* _What is expected_:
Scan the entries for the word "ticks". Every line that has it should be copied.

* _Exercise input_:
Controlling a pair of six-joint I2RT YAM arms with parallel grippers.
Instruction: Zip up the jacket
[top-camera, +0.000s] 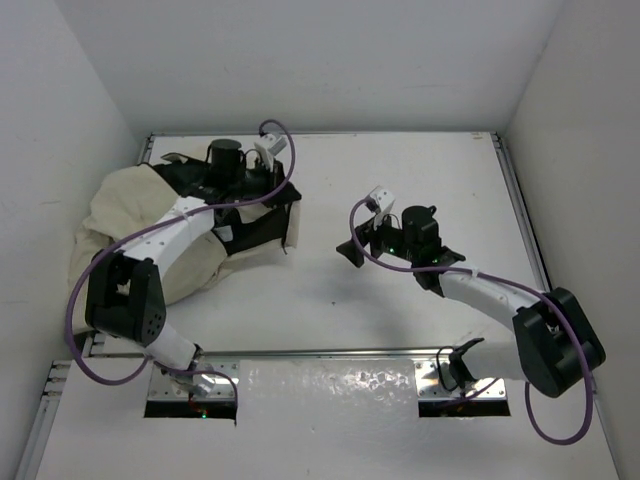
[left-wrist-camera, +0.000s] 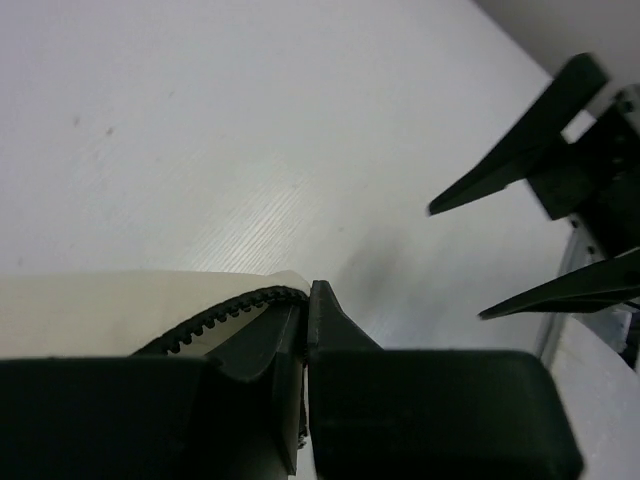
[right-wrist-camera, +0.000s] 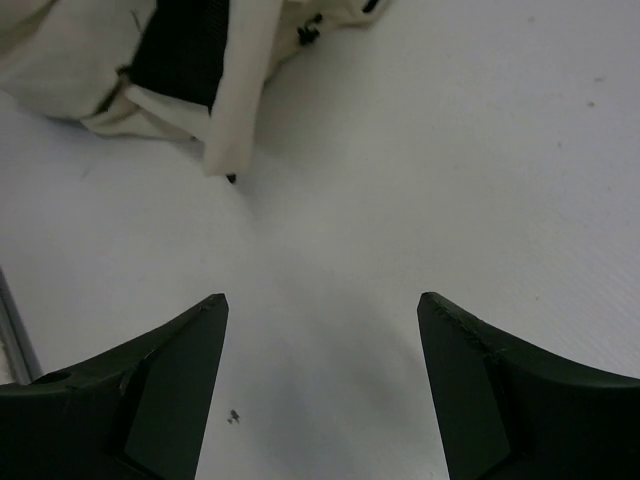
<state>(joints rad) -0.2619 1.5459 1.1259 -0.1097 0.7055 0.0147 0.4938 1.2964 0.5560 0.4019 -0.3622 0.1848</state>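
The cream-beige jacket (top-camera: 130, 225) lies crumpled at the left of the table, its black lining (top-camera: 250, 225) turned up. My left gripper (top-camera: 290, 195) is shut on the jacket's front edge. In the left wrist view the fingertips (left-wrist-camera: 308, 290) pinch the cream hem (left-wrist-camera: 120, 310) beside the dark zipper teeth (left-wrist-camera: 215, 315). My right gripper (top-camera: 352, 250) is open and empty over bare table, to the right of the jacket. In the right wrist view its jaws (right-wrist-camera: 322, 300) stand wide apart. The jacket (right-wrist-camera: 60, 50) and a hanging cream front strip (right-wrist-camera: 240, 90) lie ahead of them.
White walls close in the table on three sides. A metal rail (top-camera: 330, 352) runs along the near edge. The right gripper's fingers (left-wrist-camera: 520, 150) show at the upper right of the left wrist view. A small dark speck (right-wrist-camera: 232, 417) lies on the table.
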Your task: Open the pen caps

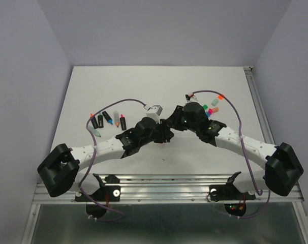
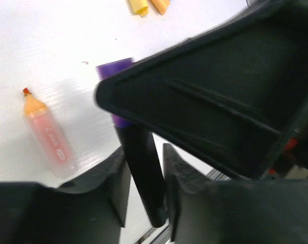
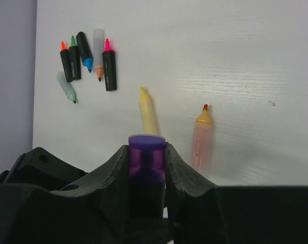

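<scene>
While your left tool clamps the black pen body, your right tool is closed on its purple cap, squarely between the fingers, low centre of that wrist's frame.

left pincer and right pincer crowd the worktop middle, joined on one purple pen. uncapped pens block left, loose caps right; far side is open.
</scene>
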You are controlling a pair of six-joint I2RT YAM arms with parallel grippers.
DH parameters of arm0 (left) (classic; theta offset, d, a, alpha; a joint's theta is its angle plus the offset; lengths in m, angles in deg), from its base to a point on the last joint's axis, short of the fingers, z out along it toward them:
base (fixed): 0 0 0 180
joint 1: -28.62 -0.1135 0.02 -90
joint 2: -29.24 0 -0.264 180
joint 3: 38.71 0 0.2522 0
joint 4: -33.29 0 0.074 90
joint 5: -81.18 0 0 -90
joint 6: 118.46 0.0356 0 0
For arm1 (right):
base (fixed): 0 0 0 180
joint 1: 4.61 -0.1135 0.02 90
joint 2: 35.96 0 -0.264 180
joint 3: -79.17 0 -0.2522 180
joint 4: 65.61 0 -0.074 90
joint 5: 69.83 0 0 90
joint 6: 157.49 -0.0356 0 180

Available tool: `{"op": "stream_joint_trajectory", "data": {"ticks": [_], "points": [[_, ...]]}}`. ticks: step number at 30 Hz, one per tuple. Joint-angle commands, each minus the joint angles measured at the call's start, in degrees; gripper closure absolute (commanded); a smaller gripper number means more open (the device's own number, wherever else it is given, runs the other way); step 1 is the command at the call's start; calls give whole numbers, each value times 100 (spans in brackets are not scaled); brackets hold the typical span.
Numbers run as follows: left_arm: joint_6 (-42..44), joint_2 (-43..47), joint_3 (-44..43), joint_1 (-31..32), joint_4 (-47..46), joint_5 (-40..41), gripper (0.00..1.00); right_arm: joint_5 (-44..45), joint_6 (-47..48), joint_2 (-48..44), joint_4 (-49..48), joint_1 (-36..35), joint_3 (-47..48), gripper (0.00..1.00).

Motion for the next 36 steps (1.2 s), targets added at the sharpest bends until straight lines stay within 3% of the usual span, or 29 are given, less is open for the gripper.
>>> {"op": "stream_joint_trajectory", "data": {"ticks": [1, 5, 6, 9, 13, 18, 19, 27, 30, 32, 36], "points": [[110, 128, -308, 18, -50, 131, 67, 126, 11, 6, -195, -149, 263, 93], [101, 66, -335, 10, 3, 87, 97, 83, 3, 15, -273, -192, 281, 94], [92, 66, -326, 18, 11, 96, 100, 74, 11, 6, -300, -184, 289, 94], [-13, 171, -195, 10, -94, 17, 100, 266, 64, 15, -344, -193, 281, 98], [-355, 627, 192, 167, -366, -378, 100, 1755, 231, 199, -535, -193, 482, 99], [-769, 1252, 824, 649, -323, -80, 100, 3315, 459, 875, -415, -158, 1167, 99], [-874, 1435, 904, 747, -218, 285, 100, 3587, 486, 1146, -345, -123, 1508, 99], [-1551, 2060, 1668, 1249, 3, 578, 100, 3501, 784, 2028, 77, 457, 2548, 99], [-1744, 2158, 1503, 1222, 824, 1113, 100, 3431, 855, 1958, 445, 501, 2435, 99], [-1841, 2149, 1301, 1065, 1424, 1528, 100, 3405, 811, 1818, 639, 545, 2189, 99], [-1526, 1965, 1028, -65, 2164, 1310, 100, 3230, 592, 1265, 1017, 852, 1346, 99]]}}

* _Task response_:
Available tool: `{"op": "stream_joint_trajectory", "data": {"ticks": [_], "points": [[_, ...]]}}`. ticks: step number at 30 Hz, one per tuple. Joint-angle commands, each minus the joint angles measured at the call's start, in degrees; gripper closure absolute (commanded); a smaller gripper number means more open (the device's own number, wherever else it is given, runs the other way); step 1 is the command at the call's start; calls give whole numbers, each value times 100 (spans in brackets are not scaled); brackets hold the typical span.
>>> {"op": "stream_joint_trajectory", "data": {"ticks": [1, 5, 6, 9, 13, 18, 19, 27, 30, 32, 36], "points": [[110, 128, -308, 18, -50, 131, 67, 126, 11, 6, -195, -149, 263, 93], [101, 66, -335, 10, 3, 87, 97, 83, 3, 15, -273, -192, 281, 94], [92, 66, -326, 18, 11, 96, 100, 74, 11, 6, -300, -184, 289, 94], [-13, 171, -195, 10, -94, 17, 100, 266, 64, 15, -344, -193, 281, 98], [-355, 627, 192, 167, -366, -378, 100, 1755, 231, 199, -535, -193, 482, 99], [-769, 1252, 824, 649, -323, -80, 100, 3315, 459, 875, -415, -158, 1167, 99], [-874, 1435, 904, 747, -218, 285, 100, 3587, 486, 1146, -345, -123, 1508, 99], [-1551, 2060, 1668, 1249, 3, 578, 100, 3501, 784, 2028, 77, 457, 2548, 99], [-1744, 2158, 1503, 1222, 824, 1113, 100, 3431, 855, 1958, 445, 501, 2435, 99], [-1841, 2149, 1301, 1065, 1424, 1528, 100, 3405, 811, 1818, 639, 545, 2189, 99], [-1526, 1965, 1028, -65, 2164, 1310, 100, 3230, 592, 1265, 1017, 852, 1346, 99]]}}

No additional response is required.